**PROBLEM DESCRIPTION**
Set down again exactly the lines of the listing below that fall between the line holding "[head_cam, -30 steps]" and the line holding "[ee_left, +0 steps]", inclusive.

**DATA LISTING**

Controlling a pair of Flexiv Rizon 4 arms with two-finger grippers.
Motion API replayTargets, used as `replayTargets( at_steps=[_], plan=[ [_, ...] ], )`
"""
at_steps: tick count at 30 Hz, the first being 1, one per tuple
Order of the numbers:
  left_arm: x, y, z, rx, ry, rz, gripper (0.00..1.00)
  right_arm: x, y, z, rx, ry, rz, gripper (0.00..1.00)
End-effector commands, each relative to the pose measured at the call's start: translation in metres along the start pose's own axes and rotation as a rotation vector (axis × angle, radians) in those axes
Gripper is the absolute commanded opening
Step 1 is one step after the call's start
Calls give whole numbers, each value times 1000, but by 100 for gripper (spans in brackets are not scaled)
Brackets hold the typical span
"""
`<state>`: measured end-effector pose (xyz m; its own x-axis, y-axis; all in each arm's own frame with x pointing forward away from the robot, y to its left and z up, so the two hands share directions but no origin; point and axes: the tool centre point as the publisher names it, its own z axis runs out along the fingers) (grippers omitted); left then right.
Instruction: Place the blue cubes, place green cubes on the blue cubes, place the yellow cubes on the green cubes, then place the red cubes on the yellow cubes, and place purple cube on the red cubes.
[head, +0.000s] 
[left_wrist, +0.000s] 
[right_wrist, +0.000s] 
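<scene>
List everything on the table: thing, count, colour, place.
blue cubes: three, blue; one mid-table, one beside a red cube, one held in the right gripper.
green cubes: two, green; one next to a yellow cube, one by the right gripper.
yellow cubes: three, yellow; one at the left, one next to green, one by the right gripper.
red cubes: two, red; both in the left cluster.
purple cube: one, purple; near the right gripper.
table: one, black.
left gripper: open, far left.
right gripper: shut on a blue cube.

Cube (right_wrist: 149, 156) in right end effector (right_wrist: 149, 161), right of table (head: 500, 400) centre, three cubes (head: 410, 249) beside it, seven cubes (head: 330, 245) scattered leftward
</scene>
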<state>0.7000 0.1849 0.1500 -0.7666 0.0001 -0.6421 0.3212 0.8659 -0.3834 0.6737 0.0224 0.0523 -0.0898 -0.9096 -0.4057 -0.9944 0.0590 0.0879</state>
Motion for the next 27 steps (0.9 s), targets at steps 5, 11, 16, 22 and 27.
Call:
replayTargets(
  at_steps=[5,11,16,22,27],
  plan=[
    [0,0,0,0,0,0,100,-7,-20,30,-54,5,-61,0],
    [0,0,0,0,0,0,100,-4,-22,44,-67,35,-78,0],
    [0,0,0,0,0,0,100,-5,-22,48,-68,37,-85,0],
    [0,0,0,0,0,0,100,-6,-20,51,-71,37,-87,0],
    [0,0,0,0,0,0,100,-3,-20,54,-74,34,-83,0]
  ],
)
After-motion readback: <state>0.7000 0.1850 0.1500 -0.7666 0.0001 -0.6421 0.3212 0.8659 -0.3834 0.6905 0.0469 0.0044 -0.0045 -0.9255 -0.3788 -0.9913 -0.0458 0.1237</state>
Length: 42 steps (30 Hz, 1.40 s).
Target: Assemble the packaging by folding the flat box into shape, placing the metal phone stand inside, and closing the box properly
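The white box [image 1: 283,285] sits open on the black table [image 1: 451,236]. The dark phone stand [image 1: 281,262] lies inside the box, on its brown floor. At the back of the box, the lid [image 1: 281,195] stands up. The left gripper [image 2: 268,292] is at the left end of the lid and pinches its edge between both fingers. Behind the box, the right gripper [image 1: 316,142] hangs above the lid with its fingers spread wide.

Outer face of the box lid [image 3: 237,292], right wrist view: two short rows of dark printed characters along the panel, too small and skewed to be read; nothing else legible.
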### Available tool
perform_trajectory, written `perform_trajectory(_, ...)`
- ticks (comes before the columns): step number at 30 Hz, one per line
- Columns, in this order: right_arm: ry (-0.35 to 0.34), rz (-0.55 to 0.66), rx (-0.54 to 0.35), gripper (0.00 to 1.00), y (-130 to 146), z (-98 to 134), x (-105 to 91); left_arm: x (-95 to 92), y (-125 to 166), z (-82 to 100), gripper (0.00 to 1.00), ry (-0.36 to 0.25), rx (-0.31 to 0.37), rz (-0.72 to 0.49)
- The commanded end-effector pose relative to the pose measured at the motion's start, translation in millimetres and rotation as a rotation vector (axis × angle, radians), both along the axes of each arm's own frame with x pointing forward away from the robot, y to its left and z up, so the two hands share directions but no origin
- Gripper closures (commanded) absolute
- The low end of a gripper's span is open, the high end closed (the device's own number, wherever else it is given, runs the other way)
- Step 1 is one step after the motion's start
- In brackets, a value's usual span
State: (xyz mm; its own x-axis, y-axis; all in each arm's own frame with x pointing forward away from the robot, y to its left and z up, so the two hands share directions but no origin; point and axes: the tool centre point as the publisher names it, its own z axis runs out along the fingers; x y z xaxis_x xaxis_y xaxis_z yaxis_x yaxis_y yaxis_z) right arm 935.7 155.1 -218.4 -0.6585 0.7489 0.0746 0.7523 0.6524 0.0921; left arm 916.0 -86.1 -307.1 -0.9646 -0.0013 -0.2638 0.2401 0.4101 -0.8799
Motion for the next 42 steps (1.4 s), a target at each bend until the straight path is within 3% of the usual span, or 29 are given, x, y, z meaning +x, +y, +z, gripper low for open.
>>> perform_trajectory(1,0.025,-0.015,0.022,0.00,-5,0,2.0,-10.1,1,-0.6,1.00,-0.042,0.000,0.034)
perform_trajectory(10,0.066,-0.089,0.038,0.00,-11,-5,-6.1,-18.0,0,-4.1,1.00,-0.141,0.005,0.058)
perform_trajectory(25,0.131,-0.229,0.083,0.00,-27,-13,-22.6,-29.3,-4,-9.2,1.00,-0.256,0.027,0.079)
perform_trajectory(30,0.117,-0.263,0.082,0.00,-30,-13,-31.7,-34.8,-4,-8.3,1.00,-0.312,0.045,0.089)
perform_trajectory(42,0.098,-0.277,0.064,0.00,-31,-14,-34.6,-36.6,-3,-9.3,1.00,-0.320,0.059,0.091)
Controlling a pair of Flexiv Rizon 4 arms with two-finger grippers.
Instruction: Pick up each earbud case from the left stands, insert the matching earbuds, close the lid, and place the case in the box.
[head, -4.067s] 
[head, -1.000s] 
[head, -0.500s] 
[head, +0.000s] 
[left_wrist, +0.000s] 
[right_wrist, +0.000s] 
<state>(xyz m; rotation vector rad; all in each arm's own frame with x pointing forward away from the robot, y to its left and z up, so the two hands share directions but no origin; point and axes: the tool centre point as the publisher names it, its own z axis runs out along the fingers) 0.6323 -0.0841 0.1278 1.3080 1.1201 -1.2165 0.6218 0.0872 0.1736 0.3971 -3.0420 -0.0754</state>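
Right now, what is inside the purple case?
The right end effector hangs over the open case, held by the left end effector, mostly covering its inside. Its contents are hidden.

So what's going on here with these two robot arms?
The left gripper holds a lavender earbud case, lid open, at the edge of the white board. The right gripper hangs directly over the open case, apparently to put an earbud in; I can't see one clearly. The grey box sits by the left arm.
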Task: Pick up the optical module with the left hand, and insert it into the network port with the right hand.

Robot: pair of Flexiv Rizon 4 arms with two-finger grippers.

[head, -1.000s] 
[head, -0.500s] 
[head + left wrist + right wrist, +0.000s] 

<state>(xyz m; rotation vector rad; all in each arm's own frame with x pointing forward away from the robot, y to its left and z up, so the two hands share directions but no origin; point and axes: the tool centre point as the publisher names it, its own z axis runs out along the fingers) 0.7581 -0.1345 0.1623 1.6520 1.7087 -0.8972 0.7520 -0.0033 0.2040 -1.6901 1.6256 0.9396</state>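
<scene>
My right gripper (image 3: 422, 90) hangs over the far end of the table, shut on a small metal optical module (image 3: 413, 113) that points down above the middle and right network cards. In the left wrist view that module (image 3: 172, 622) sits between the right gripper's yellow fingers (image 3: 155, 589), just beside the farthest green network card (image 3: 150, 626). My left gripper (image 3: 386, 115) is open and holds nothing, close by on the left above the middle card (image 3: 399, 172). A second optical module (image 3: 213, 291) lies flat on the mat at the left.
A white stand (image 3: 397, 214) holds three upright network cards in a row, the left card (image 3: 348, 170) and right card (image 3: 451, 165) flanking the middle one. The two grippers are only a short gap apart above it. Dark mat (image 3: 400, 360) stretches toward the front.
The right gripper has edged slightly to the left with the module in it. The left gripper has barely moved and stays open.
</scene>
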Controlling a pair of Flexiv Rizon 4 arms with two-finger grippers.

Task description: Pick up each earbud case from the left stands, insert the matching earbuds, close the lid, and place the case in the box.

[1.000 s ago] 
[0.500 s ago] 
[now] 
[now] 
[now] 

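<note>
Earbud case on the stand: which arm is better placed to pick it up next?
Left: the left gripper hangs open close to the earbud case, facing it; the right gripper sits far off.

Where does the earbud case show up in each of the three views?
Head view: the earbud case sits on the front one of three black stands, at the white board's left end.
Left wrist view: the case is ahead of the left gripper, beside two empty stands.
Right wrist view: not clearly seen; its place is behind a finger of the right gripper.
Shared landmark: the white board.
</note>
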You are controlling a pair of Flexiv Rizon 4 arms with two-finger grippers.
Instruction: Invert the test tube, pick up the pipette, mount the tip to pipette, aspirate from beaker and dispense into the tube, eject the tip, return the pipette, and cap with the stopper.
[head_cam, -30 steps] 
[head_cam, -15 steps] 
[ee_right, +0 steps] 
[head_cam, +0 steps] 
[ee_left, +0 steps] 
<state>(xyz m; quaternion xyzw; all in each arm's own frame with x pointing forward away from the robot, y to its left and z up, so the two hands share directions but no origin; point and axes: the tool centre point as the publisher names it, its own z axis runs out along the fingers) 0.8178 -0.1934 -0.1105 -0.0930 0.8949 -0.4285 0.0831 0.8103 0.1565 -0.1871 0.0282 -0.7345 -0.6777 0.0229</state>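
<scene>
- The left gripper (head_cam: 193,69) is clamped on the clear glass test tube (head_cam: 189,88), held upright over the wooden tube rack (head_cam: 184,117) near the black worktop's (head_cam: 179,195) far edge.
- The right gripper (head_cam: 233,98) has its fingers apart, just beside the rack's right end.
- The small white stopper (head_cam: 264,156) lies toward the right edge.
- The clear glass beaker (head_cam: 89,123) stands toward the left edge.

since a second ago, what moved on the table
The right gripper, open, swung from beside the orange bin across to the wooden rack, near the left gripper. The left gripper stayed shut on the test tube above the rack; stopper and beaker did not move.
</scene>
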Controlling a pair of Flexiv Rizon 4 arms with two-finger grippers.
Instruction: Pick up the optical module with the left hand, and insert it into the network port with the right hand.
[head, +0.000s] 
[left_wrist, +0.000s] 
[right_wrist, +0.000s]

**RESPONSE TO THE EXERCISE**
[head_cam, -30 steps] 
[head_cam, -15 steps] 
[ee_right, +0 steps] 
[head_cam, +0 steps] 
[ee_left, +0 steps] 

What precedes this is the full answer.